Think about what $30 million this Government will spend it on.
They'll find $30 million to give to Foxtel, to be fair they can't find it for the ABC.
It's about the same price as a median and a half cost of a house in Point Piper.
It just, it really does amaze me, I genuinely thought that when we saw the leadership of Tanya and Jenny Macklin and Catherine King and Chris Bowen and others saying let's scrap this tax, I genuinely thought, as this Government does on nearly everything else we say that they would copy us.
They would then say it was their idea of course.
But on this one they are such a bunch of arrogant, out of touch blokes in generally their 50s and 60s - they have no view about this issue. And to me it just highlights in a small way the big gulf of difference between Labor and the Conservatives about the equal treatment of women in our Australia.
I have to say, one of the things which keeps Labor honest about the equal treatment of women is the fact that nearly half of our Parliamentary Party are women.

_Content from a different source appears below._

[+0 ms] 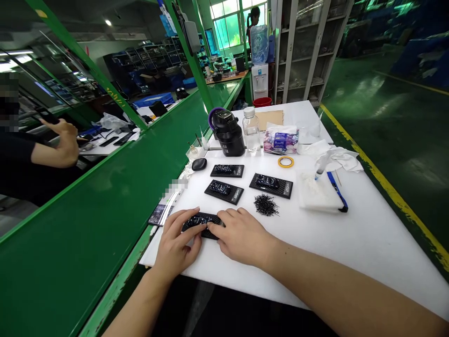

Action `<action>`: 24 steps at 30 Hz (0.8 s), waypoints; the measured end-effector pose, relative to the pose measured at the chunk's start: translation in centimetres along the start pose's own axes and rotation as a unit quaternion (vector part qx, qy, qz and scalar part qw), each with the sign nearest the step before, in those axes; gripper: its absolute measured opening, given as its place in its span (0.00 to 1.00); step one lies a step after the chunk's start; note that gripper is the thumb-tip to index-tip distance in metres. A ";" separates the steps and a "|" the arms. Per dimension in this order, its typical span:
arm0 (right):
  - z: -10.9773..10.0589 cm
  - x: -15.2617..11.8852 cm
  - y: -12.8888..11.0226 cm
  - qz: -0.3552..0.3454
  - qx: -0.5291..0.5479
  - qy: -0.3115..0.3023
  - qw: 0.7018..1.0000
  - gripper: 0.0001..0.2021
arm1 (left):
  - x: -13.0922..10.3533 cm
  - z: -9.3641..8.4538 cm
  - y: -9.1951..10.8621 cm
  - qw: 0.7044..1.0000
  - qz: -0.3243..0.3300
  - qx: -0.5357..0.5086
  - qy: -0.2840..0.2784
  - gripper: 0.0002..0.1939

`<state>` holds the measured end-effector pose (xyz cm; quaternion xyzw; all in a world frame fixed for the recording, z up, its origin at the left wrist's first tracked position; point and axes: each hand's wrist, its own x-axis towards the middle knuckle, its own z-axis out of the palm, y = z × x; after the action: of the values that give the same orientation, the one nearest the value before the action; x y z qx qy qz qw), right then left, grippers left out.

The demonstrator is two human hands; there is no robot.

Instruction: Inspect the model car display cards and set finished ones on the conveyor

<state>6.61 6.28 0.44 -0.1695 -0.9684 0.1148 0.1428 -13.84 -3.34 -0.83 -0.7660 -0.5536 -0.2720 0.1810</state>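
Close to the table's front edge lies a dark, glossy model car (200, 220) on a black carbon-patterned base (209, 235). My left hand (178, 239) holds it from the left, index finger resting on top and thumb at the near side. From the right, my right hand (242, 232) grips the other end, its fingertips pressed on the car. The fingers cover much of the car. Beyond my hands are three similar cars on bases: one at the back (227, 170), one at the middle (223, 190) and one to the right (271, 184). A pile of small black strips (266, 205) lies beside them.
A black jug (229, 135), clear bottle (251, 128) and tissue pack (281, 140) stand at the back. Yellow tape (286, 162) and a white foam pad (315, 199) with a syringe (320, 172) and blue-black tool (337, 192) lie rightward. A green partition (105, 196) borders the left.
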 end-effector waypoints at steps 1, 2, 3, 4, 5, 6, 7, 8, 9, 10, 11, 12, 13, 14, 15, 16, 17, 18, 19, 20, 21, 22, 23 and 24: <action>0.0 0.0 0.0 0.000 0.000 0.000 1.000 0.14 | 0.0 0.0 0.0 1.000 -0.003 -0.007 -0.003 0.16; 0.0 0.0 0.0 0.001 0.000 -0.001 1.000 0.14 | 0.0 0.0 -0.1 1.000 -0.006 -0.014 -0.007 0.16; 0.0 0.0 0.0 0.000 0.001 -0.002 1.000 0.14 | -0.1 -0.1 -0.1 1.000 -0.011 -0.023 -0.013 0.15; 0.0 0.0 0.0 0.000 0.002 -0.002 1.000 0.14 | -0.1 -0.1 -0.2 0.999 -0.017 -0.031 -0.019 0.15; -0.1 0.0 0.1 -0.001 0.003 -0.003 1.000 0.14 | -0.1 -0.1 -0.2 0.999 -0.026 -0.039 -0.027 0.14; -0.1 0.0 0.1 -0.001 0.003 -0.004 1.000 0.15 | 0.0 -0.2 -0.3 0.998 -0.038 -0.048 -0.035 0.14; -0.2 0.0 0.1 -0.001 0.004 -0.006 1.000 0.15 | 0.0 -0.2 -0.3 0.996 -0.051 -0.058 -0.041 0.13; -0.2 0.0 0.1 -0.002 0.005 -0.007 1.000 0.16 | -0.1 -0.2 -0.4 0.995 -0.065 -0.067 -0.045 0.14; -0.3 0.0 0.1 -0.001 0.005 -0.008 1.000 0.16 | -0.1 -0.2 -0.4 0.993 -0.080 -0.076 -0.044 0.14; -0.3 0.0 0.0 -0.001 0.006 -0.010 1.000 0.16 | -0.1 -0.2 -0.5 0.991 -0.095 -0.084 -0.043 0.15; -0.3 0.0 0.0 0.000 0.006 -0.011 1.000 0.17 | -0.1 -0.2 -0.6 0.989 -0.111 -0.091 -0.042 0.17; -0.3 0.0 0.0 0.000 0.006 -0.012 1.000 0.17 | -0.1 -0.3 -0.7 0.986 -0.124 -0.097 -0.045 0.18; -0.2 0.0 0.0 0.000 0.007 -0.013 1.000 0.17 | 0.0 -0.4 -0.8 0.984 -0.135 -0.103 -0.055 0.20; -0.2 0.0 0.1 -0.002 0.008 -0.014 1.000 0.17 | 0.1 -0.5 -1.0 0.982 -0.136 -0.106 -0.075 0.23; -0.1 0.0 0.1 -0.005 0.009 -0.015 1.000 0.17 | 0.2 -0.7 -1.3 0.981 -0.126 -0.106 -0.103 0.26; -0.1 0.0 0.2 -0.009 0.011 -0.016 1.000 0.17 | 0.4 -1.0 -1.6 0.980 -0.108 -0.101 -0.132 0.29; -0.1 0.0 0.3 -0.012 0.013 -0.016 1.000 0.18 | 0.6 -1.3 -2.0 0.980 -0.085 -0.090 -0.159 0.31; -0.1 0.0 0.4 -0.017 0.016 -0.017 1.000 0.18 | 0.8 -1.6 -2.4 0.978 -0.063 -0.077 -0.184 0.33; -0.1 -0.1 0.5 -0.020 0.019 -0.018 0.999 0.18 | 1.0 -1.9 -2.8 0.975 -0.048 -0.063 -0.205 0.35; -0.1 -0.1 0.7 -0.023 0.024 -0.019 0.999 0.18 | 1.2 -2.2 -3.2 0.972 -0.040 -0.053 -0.224 0.35; -0.2 -0.1 0.9 -0.026 0.028 -0.019 0.999 0.19 | 1.4 -2.4 -3.5 0.968 -0.041 -0.049 -0.241 0.35; -0.2 -0.2 1.1 -0.028 0.031 -0.019 0.999 0.20 | 1.5 -2.6 -3.7 0.965 -0.043 -0.048 -0.255 0.35; -0.3 -0.2 1.3 -0.029 0.035 -0.020 0.999 0.20 | 1.6 -2.7 -3.8 0.962 -0.044 -0.051 -0.264 0.35; -0.4 -0.3 1.5 -0.029 0.043 -0.022 0.998 0.22 | 1.7 -2.7 -3.7 0.962 -0.042 -0.054 -0.265 0.34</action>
<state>7.45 7.65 0.32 -0.1328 -0.9699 0.1556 0.1319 -17.56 -2.44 2.26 -0.7956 -0.5976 -0.0961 -0.0255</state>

And if we can get another 100,000 or 150,000 votes at the next election, half plus of our caucus will be women so we need a little bit of a hand to get there.
And when you look at this Women's Budget Statement, and the leadership that we've shown for the best part of five years, there are very straightforward explanations and it starts with my Deputy Leader, Tanya Plibersek, and the job she's doing.
We've got our Leader of Labor in the Senate, Senator Penny Wong - we are managing Australia's Foreign Affairs approach in the future.
But it goes beyond that. We've got Catherine King in health, we've got Julie Collins in Aged Care, we have Jenny Macklin in Social Services, we have got Amanda Rishworth in Childcare and Veterans Affairs.
They're all in the Shadow Cabinet, it'll be Question Time before I can list the accomplishments of every one of our women Parliamentary team.
But you should also be reassured that from our economic leadership team of Chris Bowen and Jim Chalmers, there are no arguments about the equal treatment of women and it's this point that I want to finish on.
The future of this country is not preordained, sure we get a lot of luck and we are a fortunate country but the future that this country makes for itself it's the luck we drive in the way that we treat our fellow Australians.
This Government desperately wants you to believe that for $10 a week, it's a fair budget. It most certainly is not a fair budget.
But even more deeply than that, no vision of Australia, no guarantee of prosperity, of fairness, of the fair go all round can be complete without the equal treatment of women in our society.
When we close the gender pay gap, when domestic violence becomes a memory, when we have equal opportunities in the leadership of this nation, the boardrooms of this nation, when we ensure that women from all backgrounds, our first Australians right through to our migrants, right through to women who live in the bush. When we can be assured in this country at long last that gender is not a predictor of disadvantage or unfairness, when we are truly a nation which sees women treated equally as men.
In the unpaid tasks at home to the paid tasks in the workplace, in every postcode in our nation when women are treated equally to men, if our movement, our mighty movement never accomplished anything else other than the equal treatment of women - we will be the richest, most successful and fairest country in the world.